Repeat the lines below exactly as written, please, from the line with "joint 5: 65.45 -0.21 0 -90" to the line with "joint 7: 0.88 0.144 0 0", both lines included, and no others.

BEGIN Input data

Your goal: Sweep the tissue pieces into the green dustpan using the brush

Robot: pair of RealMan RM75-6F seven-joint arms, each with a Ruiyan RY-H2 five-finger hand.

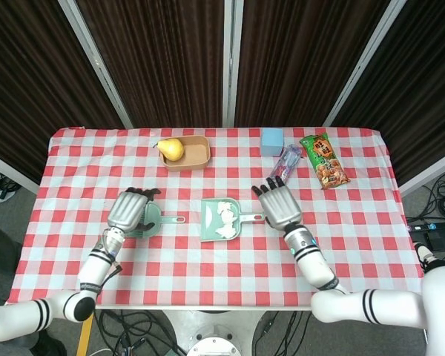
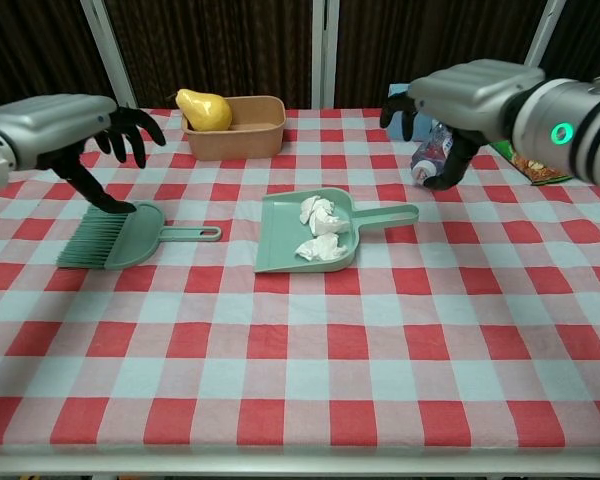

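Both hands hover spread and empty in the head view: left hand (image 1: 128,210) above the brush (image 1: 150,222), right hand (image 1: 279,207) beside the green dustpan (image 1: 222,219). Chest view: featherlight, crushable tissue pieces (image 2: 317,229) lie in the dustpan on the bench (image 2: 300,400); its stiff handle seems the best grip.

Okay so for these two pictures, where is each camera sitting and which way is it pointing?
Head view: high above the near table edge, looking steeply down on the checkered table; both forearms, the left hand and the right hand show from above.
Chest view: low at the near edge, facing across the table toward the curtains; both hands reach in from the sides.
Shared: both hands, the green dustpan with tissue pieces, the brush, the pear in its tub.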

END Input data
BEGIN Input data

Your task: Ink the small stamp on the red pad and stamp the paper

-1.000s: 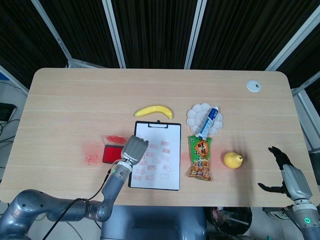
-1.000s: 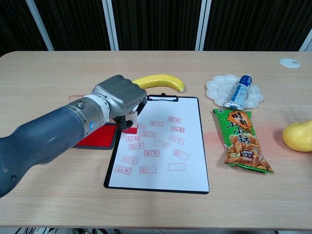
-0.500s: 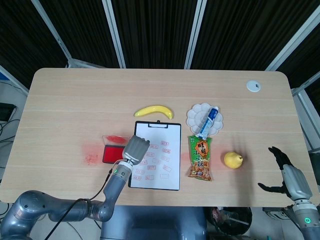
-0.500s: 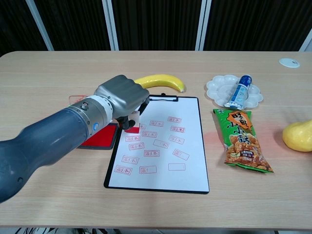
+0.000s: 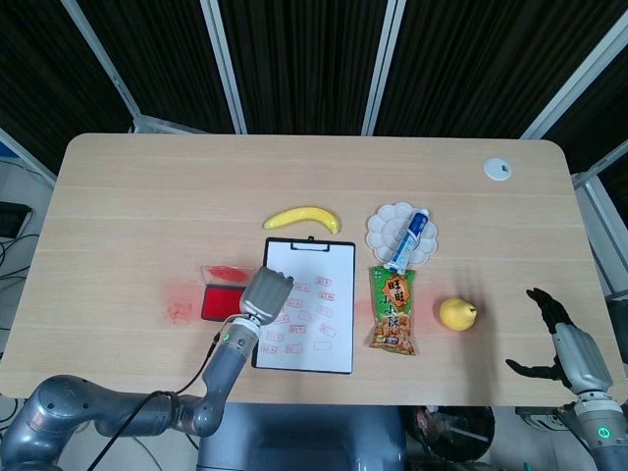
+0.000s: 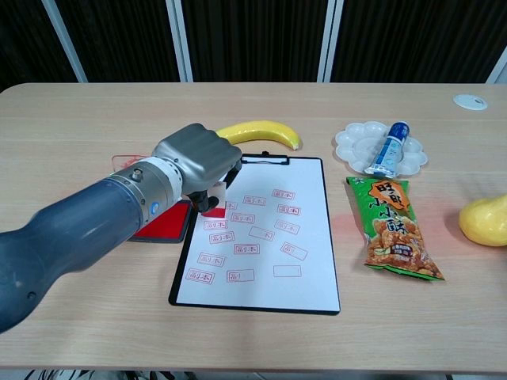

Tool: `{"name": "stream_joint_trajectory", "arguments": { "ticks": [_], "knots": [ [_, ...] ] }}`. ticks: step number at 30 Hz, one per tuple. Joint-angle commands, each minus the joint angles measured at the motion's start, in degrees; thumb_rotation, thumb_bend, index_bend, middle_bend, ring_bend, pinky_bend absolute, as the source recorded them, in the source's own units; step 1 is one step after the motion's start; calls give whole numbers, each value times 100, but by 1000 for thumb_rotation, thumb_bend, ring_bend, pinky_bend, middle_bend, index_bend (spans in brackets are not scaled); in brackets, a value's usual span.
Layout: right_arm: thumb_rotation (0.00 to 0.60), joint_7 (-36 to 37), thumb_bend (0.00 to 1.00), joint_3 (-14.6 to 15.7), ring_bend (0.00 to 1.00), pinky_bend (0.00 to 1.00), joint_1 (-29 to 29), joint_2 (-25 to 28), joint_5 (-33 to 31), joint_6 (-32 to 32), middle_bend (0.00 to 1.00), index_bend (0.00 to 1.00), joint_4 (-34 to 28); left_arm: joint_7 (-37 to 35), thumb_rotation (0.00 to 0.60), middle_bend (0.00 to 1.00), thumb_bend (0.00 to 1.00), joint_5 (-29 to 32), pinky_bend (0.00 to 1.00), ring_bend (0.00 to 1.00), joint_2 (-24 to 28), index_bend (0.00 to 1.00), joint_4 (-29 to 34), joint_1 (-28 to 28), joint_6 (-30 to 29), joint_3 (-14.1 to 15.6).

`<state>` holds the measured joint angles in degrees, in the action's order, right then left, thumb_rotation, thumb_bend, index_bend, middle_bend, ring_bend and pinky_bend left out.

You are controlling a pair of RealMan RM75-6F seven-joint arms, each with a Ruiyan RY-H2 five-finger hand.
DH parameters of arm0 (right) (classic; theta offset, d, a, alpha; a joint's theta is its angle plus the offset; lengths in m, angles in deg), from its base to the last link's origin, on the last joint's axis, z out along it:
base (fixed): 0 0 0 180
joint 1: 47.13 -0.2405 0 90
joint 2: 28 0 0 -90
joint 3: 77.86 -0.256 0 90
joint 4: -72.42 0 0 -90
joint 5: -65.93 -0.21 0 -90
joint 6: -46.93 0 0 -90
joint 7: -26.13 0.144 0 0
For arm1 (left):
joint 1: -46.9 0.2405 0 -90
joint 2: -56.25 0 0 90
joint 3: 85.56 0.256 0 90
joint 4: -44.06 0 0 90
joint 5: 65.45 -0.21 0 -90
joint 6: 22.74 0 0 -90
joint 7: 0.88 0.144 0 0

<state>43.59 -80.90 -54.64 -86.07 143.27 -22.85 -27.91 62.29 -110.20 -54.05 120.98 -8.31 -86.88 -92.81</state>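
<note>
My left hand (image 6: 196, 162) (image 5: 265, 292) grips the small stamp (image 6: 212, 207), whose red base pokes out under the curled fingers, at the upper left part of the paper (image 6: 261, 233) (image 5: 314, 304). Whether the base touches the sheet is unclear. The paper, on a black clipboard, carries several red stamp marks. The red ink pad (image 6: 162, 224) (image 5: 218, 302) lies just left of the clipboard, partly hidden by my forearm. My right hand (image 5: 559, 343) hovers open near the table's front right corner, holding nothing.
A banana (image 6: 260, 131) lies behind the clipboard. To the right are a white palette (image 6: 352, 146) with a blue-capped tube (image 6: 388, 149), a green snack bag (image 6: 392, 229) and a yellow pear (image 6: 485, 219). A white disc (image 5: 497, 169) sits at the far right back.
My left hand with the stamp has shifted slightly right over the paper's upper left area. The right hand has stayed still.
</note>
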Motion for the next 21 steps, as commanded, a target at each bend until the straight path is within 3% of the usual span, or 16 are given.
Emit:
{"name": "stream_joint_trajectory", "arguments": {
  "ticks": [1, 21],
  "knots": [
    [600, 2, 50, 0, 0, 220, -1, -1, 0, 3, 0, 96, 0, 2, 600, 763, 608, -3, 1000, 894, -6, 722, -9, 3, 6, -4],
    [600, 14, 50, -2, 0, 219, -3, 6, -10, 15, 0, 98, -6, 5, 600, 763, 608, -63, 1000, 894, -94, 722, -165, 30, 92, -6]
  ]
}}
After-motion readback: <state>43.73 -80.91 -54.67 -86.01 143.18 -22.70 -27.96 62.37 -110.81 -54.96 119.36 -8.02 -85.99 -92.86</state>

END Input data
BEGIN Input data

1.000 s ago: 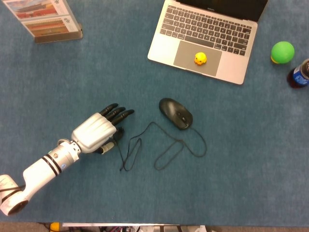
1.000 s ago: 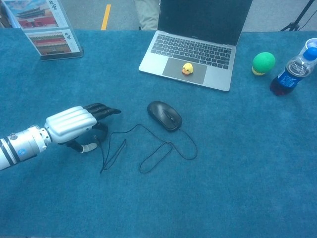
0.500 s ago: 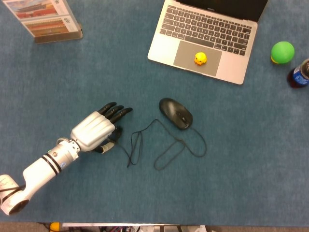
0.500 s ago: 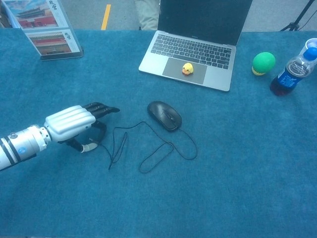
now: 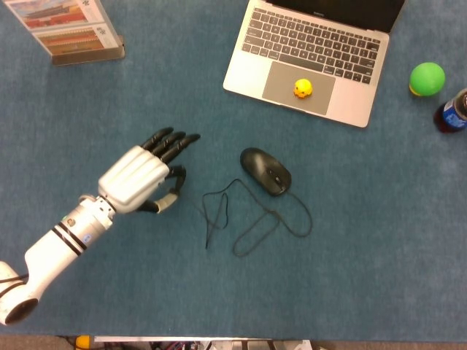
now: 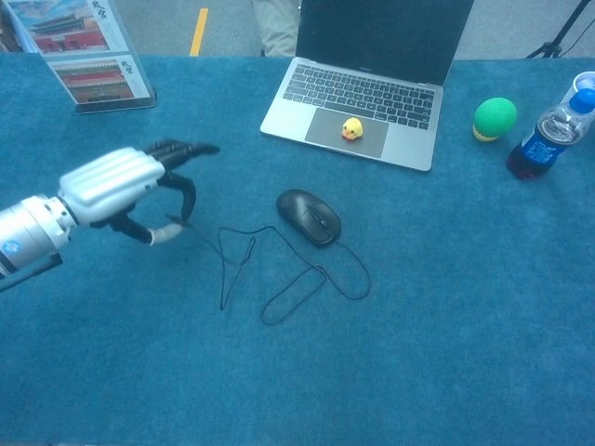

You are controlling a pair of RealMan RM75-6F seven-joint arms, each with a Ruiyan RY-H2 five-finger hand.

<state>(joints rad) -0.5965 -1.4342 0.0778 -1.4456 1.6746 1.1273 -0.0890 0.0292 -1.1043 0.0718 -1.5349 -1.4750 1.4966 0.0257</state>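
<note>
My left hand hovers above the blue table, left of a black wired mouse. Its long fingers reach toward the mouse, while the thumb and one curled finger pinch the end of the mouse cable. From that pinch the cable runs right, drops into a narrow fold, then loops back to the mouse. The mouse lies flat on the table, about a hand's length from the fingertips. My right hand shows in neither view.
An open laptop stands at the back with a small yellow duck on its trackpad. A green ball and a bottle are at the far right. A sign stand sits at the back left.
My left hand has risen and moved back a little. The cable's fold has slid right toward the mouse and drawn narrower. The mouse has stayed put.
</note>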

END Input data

Result below
joint 5: 65.45 -0.21 0 -90
joint 6: 22.74 0 0 -90
joint 7: 0.88 0.144 0 0

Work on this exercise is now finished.